### Exercise requirements
From the data that follows, print exactly the lines starting at the one containing "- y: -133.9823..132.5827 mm" and ending at the one containing "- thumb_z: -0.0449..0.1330"; include both of them and nothing more.

### Information shown
_ _ _ _ _
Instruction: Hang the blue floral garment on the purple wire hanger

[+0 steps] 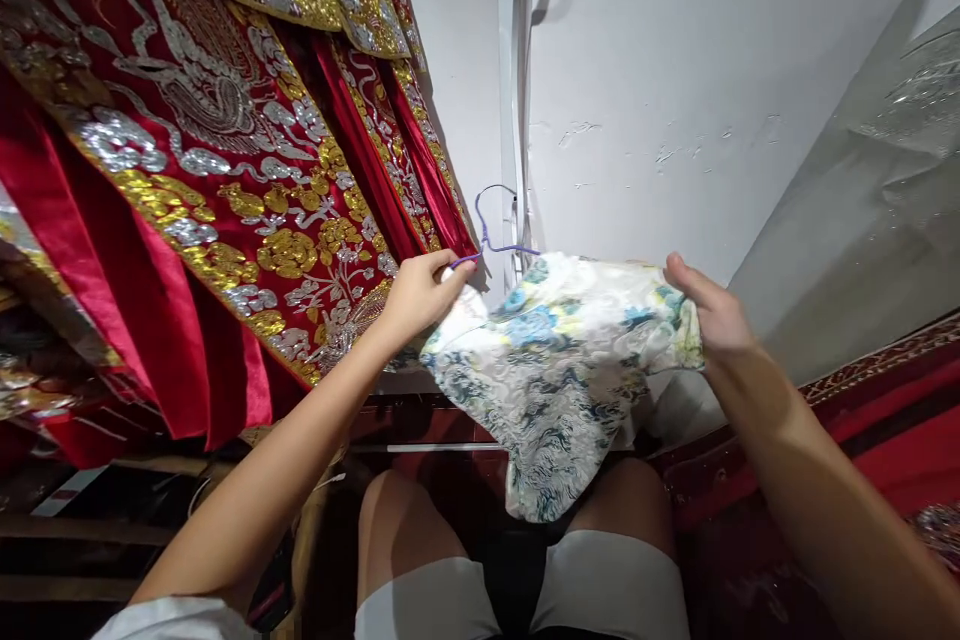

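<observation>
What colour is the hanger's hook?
Purple, on the hanger above the floral garment; head view.

A single camera sits on the person's head and looks forward and steeply down, so the wearer's own knees (510,560) fill the bottom edge and both forearms run up from the lower corners. It faces a white wall (637,100) that rises to the top edge. Red embroidered robes (187,170) hang close along the left (the wide lens bends them). Everything lies within arm's reach.
</observation>
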Action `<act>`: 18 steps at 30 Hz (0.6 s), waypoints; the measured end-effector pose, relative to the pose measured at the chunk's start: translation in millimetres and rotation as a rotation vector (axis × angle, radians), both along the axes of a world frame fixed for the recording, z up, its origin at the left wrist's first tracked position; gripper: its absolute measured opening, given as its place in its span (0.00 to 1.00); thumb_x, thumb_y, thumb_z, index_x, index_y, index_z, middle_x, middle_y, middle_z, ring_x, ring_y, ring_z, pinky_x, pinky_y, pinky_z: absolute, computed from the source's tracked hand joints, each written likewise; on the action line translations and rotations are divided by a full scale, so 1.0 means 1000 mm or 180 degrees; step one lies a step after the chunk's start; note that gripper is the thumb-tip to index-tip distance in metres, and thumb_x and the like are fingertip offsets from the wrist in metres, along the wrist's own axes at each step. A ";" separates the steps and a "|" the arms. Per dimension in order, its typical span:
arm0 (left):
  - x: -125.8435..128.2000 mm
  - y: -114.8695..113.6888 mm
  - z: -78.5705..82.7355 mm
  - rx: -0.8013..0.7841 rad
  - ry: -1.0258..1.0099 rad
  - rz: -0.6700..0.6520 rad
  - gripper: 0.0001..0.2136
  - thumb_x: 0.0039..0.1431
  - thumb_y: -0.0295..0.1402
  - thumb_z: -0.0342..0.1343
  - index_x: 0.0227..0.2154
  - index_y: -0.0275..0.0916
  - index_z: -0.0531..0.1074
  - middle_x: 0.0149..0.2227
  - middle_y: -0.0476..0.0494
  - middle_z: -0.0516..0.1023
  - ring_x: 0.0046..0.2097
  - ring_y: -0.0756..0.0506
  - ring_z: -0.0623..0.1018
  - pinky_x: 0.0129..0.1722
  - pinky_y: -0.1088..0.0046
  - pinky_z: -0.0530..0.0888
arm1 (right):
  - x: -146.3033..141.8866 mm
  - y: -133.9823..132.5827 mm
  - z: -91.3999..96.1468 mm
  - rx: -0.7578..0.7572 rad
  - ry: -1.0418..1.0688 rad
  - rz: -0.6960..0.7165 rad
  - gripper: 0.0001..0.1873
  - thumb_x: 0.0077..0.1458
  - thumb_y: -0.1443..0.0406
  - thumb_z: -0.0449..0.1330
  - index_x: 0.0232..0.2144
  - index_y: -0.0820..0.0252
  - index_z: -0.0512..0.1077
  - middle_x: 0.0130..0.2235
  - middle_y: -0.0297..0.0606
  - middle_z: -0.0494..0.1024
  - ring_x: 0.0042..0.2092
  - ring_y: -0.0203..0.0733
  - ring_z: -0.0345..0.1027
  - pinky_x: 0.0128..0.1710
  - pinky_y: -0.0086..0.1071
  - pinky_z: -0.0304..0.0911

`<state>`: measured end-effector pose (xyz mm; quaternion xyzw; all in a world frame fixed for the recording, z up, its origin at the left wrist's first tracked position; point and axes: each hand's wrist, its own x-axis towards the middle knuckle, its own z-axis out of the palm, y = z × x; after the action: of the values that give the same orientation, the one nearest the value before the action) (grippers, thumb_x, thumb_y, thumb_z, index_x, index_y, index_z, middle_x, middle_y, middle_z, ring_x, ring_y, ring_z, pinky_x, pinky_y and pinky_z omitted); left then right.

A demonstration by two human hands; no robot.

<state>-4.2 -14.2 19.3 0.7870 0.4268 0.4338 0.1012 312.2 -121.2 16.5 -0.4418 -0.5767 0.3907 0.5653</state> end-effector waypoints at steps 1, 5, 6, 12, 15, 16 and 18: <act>-0.003 0.005 -0.003 0.0022 -0.0122 0.0053 0.18 0.62 0.43 0.56 0.20 0.38 0.68 0.19 0.52 0.62 0.25 0.50 0.61 0.27 0.72 0.56 | -0.007 -0.007 0.003 -0.0030 -0.0141 0.0441 0.38 0.50 0.31 0.58 0.37 0.56 0.82 0.36 0.44 0.84 0.45 0.57 0.80 0.42 0.44 0.75; -0.015 0.015 -0.024 -0.0238 -0.0790 -0.0337 0.21 0.64 0.47 0.56 0.20 0.39 0.65 0.21 0.51 0.65 0.26 0.50 0.65 0.28 0.73 0.61 | -0.023 -0.023 -0.002 -0.0071 -0.1183 0.2185 0.33 0.54 0.38 0.62 0.48 0.57 0.81 0.47 0.45 0.84 0.51 0.53 0.78 0.50 0.41 0.73; -0.016 0.013 -0.028 -0.0356 -0.0876 -0.0550 0.20 0.62 0.49 0.58 0.23 0.39 0.68 0.23 0.51 0.68 0.27 0.50 0.67 0.29 0.74 0.64 | -0.025 -0.021 -0.009 -0.0035 -0.1508 0.2113 0.29 0.58 0.43 0.62 0.50 0.56 0.80 0.48 0.45 0.83 0.51 0.52 0.78 0.52 0.41 0.72; 0.004 -0.033 -0.032 -0.0666 -0.0547 -0.1683 0.16 0.64 0.46 0.60 0.40 0.37 0.74 0.36 0.44 0.77 0.39 0.46 0.77 0.41 0.71 0.73 | -0.054 0.018 -0.086 0.1047 -0.2817 0.0177 0.46 0.54 0.61 0.67 0.71 0.57 0.55 0.69 0.52 0.64 0.69 0.60 0.59 0.66 0.55 0.61; 0.025 -0.059 -0.024 -0.0726 -0.0357 -0.2329 0.14 0.68 0.44 0.56 0.42 0.37 0.75 0.40 0.40 0.79 0.43 0.44 0.79 0.46 0.68 0.74 | -0.083 0.032 -0.120 0.1881 -0.3043 -0.0185 0.56 0.51 0.59 0.70 0.73 0.57 0.45 0.73 0.53 0.52 0.73 0.63 0.46 0.71 0.63 0.47; 0.032 -0.066 -0.022 -0.0699 -0.0332 -0.2493 0.14 0.69 0.44 0.54 0.42 0.37 0.75 0.41 0.39 0.79 0.45 0.44 0.79 0.48 0.66 0.74 | -0.090 0.035 -0.128 0.2061 -0.3030 -0.0265 0.54 0.52 0.58 0.69 0.73 0.56 0.46 0.73 0.53 0.54 0.73 0.64 0.46 0.71 0.64 0.45; 0.042 -0.077 -0.016 -0.0585 -0.0331 -0.2664 0.15 0.71 0.43 0.51 0.43 0.37 0.76 0.43 0.38 0.78 0.48 0.42 0.78 0.52 0.64 0.74 | -0.098 0.039 -0.140 0.2164 -0.2921 -0.0332 0.48 0.54 0.58 0.66 0.71 0.53 0.49 0.69 0.51 0.62 0.71 0.63 0.52 0.70 0.65 0.48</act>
<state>38.3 -91.5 3.0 0.8571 0.1020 0.3547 0.3595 214.1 -82.1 -123.1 -0.3874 -0.8337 -0.0770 0.3860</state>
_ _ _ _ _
### Exercise solution
  - y: -133.9823..132.5827 mm
  - z: -91.3999..96.1468 mm
  - rx: -0.7578..0.7572 rad
  - ry: -1.0418..1.0688 rad
  - rz: -0.6960..0.7165 rad
  - gripper: 0.0001..0.1873
  - thumb_x: 0.0077..0.1458
  - thumb_y: -0.1443..0.0406
  - thumb_z: -0.0449..0.1330

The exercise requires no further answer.